__Exercise directions__:
Repeat the data exactly as it appears.
Data section: Begin
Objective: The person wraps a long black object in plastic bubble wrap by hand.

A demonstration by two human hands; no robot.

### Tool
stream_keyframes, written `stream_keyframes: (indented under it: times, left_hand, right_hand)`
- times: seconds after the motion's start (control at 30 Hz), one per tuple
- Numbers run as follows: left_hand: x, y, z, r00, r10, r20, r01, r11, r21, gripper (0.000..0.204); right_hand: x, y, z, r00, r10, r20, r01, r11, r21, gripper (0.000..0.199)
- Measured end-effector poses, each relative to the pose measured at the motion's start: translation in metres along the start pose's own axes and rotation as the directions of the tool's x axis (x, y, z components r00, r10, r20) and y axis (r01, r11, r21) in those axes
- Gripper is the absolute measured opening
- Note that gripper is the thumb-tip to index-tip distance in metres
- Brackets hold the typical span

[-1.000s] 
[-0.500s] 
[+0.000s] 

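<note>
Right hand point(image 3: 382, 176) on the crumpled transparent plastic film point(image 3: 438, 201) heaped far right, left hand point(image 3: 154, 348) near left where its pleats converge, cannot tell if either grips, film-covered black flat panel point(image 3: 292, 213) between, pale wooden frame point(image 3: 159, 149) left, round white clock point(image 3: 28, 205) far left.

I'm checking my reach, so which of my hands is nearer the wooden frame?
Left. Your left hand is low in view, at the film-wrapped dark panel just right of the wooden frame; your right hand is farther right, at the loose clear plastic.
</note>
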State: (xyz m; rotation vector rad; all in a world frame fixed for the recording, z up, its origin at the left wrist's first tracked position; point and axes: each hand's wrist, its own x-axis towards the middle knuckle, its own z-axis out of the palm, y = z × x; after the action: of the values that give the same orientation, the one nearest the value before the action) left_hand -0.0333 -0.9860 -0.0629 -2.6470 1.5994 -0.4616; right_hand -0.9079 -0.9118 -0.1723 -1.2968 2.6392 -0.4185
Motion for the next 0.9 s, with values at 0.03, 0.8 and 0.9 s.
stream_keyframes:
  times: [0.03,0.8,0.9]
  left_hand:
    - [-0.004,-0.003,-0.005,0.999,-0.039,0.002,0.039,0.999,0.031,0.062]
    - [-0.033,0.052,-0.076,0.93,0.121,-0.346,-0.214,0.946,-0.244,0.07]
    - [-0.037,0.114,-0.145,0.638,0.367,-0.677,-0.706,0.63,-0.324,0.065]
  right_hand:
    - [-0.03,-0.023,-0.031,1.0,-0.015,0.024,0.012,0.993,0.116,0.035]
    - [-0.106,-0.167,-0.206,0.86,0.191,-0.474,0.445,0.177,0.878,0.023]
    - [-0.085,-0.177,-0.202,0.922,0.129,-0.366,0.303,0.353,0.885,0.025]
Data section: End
__Response area__:
Objective: The person wraps a long black object in plastic bubble wrap by hand.

A demonstration by two human hands; no robot.

### Tool
stream_keyframes, written `stream_keyframes: (indented under it: times, left_hand, right_hand)`
- times: seconds after the motion's start (control at 30 Hz), one per tuple
- Numbers run as follows: left_hand: x, y, z, r00, r10, r20, r01, r11, r21, gripper (0.000..0.204); right_hand: x, y, z, r00, r10, r20, r01, r11, r21, gripper (0.000..0.199)
- Measured end-effector poses, each relative to the pose measured at the motion's start: translation in metres along the start pose's own axes and rotation as the directions of the tool's x axis (x, y, z components r00, r10, r20) and y axis (r01, r11, r21) in those axes
- Gripper is the absolute measured opening
- Note that gripper is the thumb-tip to index-tip distance in metres
- Brackets hold the typical span

[-1.000s] 
[-0.500s] 
[+0.000s] 

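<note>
Right hand point(image 3: 382, 176) on the crumpled transparent plastic film point(image 3: 438, 201) heaped far right, left hand point(image 3: 154, 348) near left where its pleats converge, cannot tell if either grips, film-covered black flat panel point(image 3: 292, 213) between, pale wooden frame point(image 3: 159, 149) left, round white clock point(image 3: 28, 205) far left.

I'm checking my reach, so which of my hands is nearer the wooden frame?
Left. Your left hand is low in view, at the film-wrapped dark panel just right of the wooden frame; your right hand is farther right, at the loose clear plastic.
</note>
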State: (xyz m; rotation vector rad; all in a world frame fixed for the recording, z up, its origin at the left wrist's first tracked position; point and axes: each hand's wrist, its own x-axis towards the middle knuckle, its own z-axis out of the palm, y = z × x; after the action: of the values that give the same orientation, the one nearest the value before the action) left_hand -0.0333 -0.9860 -0.0629 -2.6470 1.5994 -0.4616; right_hand -0.9079 -0.9118 -0.1723 -1.2968 2.6392 -0.4185
Motion for the next 0.9 s, with values at 0.03, 0.8 and 0.9 s.
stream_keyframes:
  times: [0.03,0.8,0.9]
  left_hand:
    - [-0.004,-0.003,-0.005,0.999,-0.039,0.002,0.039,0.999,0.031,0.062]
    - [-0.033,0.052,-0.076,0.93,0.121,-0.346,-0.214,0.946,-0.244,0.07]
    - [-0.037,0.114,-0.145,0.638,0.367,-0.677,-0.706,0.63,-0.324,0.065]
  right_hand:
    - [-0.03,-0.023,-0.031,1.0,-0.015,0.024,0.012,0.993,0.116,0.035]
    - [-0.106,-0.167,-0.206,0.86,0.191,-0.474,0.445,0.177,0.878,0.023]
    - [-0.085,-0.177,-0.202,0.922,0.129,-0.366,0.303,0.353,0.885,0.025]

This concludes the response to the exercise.